**Problem to solve:** Filter the lines below, copying only those with the string "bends".

**Data extracted from a collection:**
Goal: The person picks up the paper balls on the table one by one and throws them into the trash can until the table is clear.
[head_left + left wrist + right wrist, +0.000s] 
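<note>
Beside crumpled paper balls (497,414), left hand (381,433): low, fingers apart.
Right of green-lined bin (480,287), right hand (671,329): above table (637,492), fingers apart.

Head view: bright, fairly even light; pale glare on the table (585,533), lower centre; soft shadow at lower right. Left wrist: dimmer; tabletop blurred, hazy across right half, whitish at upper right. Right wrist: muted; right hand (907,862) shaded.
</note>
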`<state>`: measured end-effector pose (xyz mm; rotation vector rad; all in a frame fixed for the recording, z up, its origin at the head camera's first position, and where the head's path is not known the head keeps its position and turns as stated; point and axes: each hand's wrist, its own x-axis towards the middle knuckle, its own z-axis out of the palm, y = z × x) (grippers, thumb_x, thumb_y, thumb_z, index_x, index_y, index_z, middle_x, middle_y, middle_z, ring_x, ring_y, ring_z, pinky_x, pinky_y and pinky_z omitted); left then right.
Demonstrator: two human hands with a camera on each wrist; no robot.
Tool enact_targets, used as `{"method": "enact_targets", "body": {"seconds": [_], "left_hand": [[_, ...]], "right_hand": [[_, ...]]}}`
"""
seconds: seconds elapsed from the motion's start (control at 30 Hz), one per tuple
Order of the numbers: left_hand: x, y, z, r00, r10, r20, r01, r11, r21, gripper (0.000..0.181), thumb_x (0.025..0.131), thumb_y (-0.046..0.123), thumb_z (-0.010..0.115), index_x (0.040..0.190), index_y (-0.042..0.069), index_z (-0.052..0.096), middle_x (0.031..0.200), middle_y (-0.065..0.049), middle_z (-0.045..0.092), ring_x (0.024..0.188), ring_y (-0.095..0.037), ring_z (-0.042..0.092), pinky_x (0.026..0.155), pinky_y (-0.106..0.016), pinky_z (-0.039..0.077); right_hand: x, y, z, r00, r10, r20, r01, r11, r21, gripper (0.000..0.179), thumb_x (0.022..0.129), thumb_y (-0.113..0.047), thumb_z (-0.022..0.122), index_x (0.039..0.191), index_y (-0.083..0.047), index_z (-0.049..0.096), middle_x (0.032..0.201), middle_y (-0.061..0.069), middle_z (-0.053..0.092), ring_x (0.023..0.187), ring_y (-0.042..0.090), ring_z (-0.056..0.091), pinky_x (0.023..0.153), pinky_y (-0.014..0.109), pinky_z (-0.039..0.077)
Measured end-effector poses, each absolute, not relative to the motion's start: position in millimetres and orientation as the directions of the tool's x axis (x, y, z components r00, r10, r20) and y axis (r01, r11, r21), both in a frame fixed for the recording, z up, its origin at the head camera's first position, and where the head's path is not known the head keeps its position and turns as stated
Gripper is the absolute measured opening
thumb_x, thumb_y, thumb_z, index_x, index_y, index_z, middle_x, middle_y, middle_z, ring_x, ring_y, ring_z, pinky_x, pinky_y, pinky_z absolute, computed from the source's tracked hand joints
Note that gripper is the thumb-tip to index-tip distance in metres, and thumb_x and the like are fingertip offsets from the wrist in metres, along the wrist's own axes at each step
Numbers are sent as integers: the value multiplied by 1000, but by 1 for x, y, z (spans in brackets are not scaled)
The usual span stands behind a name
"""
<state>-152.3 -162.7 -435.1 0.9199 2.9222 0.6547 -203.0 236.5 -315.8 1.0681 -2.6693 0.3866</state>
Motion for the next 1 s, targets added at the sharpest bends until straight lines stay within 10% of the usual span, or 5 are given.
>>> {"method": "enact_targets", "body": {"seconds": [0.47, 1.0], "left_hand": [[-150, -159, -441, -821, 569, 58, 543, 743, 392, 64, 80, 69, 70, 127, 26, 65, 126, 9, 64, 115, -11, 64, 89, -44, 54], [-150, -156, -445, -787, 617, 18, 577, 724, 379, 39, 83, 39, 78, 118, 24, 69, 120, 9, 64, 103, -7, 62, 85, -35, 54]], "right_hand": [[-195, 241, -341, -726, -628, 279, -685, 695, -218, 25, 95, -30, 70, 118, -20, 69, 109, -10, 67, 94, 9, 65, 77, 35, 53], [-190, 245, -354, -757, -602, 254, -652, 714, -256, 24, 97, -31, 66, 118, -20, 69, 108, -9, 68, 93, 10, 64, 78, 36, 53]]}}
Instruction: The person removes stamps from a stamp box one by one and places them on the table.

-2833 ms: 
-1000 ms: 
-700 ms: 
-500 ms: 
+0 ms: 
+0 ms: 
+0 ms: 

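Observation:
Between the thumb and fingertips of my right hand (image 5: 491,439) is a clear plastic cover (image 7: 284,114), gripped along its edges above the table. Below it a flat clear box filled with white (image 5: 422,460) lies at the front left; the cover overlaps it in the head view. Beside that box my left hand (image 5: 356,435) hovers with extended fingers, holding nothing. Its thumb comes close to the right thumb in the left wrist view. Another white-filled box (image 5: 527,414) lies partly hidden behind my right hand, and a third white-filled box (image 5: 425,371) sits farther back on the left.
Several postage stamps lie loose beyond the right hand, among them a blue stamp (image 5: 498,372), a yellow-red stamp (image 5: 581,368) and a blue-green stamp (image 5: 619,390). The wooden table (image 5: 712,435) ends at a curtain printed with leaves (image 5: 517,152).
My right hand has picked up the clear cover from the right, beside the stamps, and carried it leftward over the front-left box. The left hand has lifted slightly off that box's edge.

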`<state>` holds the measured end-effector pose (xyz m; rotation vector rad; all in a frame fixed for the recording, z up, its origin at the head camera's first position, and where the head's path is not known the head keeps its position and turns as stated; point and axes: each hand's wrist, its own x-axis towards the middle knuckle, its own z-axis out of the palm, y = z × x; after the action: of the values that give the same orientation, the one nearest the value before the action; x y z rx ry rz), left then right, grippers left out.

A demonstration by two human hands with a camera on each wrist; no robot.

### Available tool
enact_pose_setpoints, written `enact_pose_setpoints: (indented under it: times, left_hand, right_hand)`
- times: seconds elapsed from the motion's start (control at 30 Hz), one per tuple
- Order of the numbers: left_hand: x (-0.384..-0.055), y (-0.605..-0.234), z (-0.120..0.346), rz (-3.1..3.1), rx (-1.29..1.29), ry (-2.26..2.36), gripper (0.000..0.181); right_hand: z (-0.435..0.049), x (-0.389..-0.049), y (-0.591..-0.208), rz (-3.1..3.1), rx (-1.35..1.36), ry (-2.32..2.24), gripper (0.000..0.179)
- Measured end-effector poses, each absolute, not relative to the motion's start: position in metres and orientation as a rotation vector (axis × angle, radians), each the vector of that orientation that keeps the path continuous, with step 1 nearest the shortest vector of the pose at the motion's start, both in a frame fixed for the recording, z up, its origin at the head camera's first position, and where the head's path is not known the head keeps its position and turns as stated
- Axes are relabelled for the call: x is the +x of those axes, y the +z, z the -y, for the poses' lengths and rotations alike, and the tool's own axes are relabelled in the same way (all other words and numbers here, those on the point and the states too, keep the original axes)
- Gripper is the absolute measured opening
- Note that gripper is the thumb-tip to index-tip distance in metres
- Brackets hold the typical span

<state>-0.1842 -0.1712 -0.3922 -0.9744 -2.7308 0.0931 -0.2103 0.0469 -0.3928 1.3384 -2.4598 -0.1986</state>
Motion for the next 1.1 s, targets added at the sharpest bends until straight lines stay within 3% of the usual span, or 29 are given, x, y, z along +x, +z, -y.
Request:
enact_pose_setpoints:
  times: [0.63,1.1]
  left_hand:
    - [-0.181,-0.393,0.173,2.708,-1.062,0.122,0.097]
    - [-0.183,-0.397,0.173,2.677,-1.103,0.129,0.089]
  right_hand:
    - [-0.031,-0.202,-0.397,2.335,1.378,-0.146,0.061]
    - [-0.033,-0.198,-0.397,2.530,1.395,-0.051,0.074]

**Exercise solution:**
Motion for the next 1 s, targets added at the sharpest bends until straight lines stay within 10% of the usual span, or 5 are given.
Motion for the next 1.1 s, targets added at the sharpest bends until straight lines stay within 3% of the usual span, or 29 are given, x, y, z along +x, +z, -y.

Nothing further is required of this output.